Moz Q&A is closed.
After more than 13 years, and tens of thousands of questions, Moz Q&A closed on 12th December 2024. Whilst we’re not completely removing the content - many posts will still be possible to view - we have locked both new posts and new replies. More details here.
Why are bit.ly links being indexed and ranked by Google?
-
I did a quick search for "site:bit.ly" and it returns more than 10 million results.
Given that bit.ly links are 301 redirects, why are they being indexed in Google and ranked according to their destination?
I'm working on a similar project to bit.ly and I want to make sure I don't run into the same problem.
-
Given that Chrome and most header checkers (even older ones) are processing the 301s, I don't think a minor header difference would throw off Google's crawlers. They have to handle a lot.
I suspect it's more likely that either:
(a) There was a technical problem the last time they crawled (which would be impossible to see now, if it had been fixed).
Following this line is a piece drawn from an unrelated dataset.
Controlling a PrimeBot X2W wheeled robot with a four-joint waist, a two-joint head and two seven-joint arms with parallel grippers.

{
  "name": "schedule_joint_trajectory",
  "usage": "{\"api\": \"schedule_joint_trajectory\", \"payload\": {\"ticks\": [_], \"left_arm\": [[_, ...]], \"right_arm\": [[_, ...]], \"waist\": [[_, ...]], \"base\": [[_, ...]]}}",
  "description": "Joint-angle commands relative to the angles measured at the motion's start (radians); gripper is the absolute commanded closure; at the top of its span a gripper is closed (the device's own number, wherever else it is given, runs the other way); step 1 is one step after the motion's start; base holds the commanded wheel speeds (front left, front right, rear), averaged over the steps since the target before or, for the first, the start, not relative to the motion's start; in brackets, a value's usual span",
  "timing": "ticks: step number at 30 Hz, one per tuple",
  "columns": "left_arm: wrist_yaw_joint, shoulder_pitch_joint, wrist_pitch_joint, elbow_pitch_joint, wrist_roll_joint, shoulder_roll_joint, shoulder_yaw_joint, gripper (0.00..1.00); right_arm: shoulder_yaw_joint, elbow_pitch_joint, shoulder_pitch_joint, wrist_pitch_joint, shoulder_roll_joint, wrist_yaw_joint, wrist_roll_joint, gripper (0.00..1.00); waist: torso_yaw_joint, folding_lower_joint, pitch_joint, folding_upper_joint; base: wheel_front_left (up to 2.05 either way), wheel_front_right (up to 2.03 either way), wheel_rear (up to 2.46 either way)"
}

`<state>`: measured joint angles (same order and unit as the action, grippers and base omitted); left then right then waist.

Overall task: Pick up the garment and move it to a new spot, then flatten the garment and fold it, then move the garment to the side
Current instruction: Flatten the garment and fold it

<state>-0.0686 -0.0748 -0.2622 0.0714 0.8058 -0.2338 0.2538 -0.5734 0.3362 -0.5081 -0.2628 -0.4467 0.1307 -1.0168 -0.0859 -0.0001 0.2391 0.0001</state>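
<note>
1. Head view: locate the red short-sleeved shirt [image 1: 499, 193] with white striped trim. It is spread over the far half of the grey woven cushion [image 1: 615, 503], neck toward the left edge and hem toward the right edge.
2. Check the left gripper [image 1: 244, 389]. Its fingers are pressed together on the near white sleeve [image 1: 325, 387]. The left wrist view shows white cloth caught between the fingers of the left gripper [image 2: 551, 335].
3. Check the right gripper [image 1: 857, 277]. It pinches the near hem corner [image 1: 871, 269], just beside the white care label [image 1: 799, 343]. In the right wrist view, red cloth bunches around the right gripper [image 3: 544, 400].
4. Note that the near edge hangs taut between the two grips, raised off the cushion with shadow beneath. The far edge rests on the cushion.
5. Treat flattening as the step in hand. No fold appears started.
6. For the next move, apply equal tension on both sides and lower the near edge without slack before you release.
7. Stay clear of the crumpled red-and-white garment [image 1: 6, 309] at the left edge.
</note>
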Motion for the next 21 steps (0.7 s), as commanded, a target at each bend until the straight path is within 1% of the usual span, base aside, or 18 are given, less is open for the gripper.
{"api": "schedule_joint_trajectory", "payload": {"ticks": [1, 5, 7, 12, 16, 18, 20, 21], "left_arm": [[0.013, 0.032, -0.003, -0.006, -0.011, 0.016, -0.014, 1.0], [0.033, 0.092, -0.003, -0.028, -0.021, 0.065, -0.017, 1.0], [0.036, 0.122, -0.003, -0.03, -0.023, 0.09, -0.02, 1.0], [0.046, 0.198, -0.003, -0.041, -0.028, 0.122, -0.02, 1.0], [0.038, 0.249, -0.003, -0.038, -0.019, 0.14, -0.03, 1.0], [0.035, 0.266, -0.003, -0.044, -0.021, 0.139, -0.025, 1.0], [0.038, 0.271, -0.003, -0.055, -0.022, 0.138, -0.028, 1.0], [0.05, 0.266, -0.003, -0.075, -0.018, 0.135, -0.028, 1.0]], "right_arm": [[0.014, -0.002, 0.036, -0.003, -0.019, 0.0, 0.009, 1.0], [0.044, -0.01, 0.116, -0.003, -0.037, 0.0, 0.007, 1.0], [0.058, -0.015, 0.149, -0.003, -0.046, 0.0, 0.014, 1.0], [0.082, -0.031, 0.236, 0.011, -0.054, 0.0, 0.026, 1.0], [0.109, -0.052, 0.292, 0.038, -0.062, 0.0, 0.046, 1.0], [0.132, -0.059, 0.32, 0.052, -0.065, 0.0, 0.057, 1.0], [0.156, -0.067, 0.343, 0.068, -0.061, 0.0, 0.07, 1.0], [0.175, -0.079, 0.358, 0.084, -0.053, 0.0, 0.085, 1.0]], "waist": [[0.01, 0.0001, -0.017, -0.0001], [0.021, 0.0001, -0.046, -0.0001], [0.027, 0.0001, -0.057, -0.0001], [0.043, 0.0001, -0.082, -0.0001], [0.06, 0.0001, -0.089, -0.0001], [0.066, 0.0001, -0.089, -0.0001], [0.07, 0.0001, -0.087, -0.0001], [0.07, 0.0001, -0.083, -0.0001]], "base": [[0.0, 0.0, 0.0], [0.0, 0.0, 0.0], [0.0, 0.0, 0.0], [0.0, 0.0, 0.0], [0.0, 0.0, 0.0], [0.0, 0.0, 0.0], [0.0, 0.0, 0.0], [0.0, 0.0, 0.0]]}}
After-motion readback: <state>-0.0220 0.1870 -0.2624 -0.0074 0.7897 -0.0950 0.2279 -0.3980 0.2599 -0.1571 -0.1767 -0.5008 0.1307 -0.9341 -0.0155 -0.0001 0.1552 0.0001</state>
(b) Some other signal is overwhelming or negating the 301 - such as massive direct links, canonicals, social, etc. That can be hard to measure.
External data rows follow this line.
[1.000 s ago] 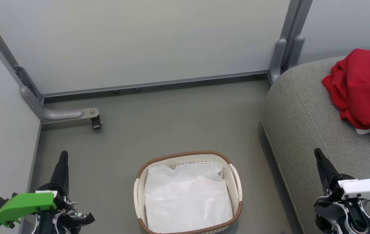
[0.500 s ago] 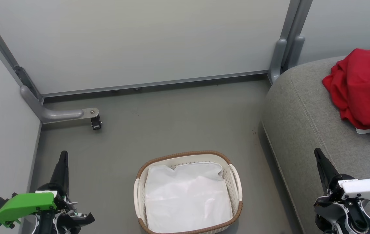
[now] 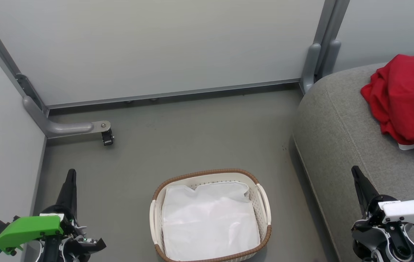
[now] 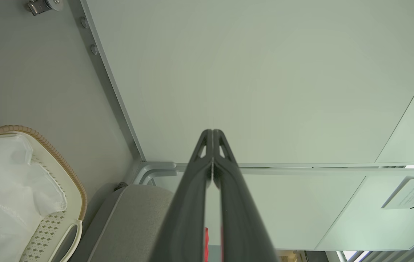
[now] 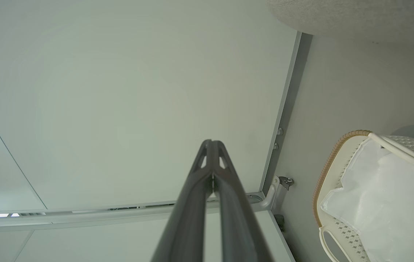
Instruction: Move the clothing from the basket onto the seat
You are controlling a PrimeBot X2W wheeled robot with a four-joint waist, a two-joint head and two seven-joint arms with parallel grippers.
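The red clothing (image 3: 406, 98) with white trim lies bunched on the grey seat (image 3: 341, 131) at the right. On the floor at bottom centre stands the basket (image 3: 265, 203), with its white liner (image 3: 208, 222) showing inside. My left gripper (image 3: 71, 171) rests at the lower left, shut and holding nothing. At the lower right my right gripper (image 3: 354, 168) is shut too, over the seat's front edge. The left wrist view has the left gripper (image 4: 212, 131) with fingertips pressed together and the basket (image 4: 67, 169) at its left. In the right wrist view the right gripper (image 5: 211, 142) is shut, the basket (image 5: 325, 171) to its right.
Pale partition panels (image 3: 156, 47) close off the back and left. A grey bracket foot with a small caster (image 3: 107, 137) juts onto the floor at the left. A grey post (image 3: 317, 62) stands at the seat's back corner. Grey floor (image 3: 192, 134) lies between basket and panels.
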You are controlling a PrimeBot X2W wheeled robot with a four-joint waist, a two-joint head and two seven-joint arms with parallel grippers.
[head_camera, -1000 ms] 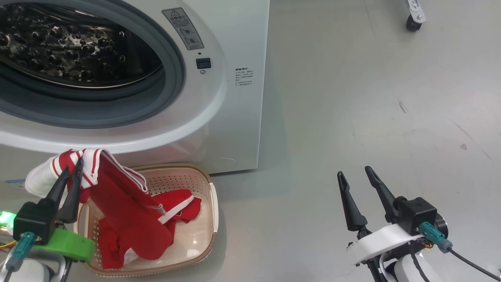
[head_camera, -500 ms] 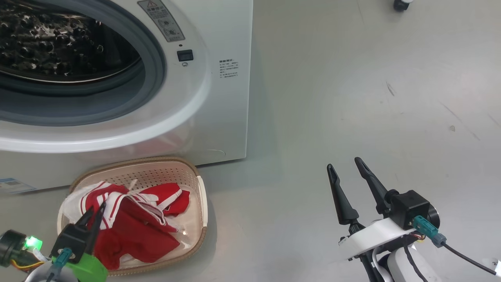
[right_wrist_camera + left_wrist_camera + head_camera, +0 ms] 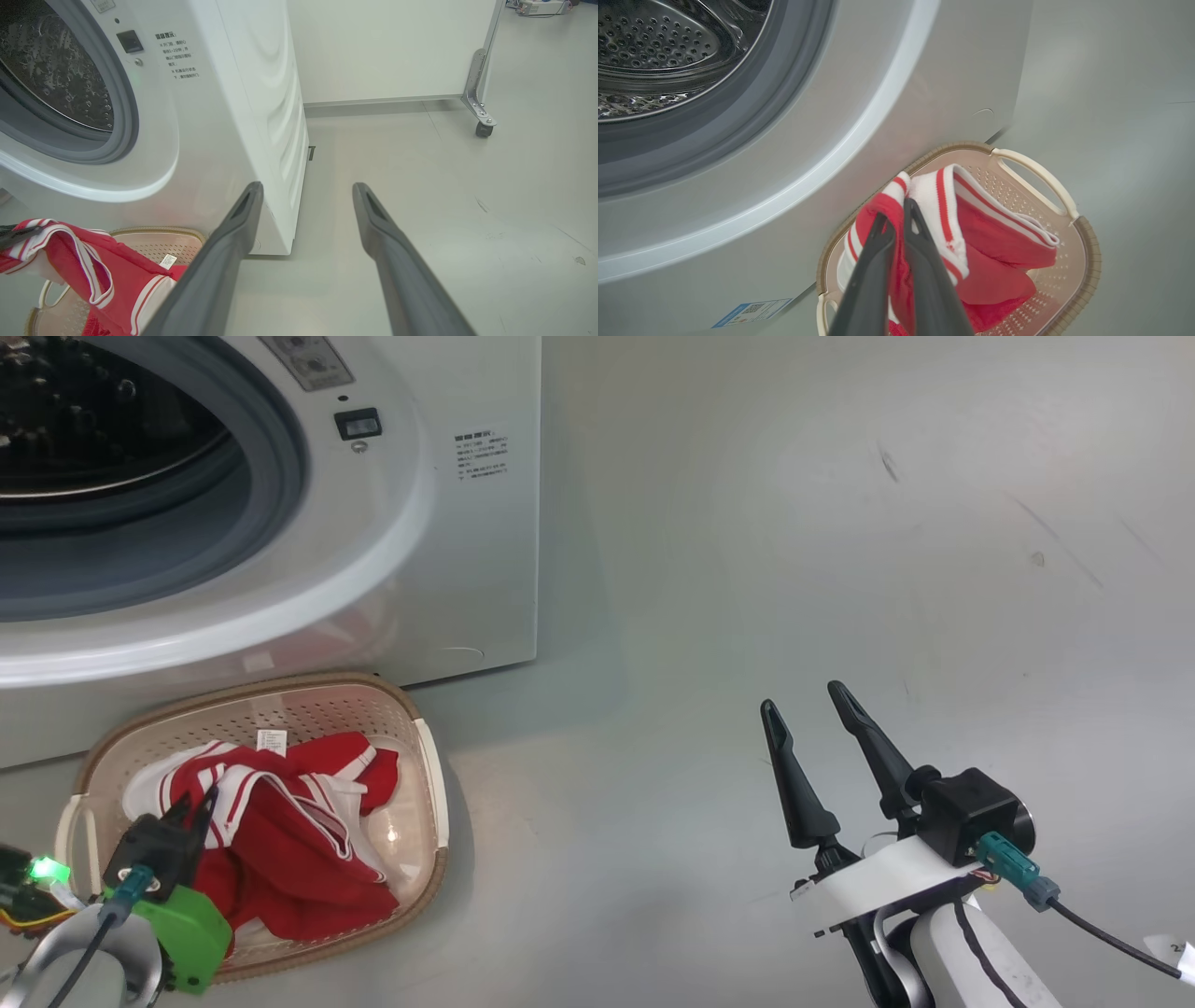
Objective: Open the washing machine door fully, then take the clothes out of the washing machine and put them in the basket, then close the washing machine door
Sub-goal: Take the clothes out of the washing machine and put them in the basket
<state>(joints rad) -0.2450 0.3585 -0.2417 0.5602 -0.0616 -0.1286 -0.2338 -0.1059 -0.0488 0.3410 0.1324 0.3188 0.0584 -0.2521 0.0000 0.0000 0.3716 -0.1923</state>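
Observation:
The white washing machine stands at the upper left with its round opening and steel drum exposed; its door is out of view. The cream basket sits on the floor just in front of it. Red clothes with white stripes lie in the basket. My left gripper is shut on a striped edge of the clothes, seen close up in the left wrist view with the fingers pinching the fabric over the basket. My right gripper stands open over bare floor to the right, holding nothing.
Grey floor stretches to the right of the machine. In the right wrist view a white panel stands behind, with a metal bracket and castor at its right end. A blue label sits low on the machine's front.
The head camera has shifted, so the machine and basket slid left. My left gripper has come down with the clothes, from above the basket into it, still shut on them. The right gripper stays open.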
I don't think it's worth getting hung up on the particulars of Bit.ly's index. I suspect many of these issues are unique to them. I also expect problems will expand with scale. What works for hundreds of pages may not work for millions, and Google isn't always great at massive-scale redirects.
-
Here's something more interesting.
Bitly vs tiny.cc
I used http://web-sniffer.net/ to grab the headers of both and with bitly links, I see an HTTP Response Header of 301, followed by "Content", but with tiny.cc links I only see the header redirect.
Two links I'm testing:
Bitly response:
Content (0.11 <acronym title="KibiByte = 1024 Byte">KiB</acronym>)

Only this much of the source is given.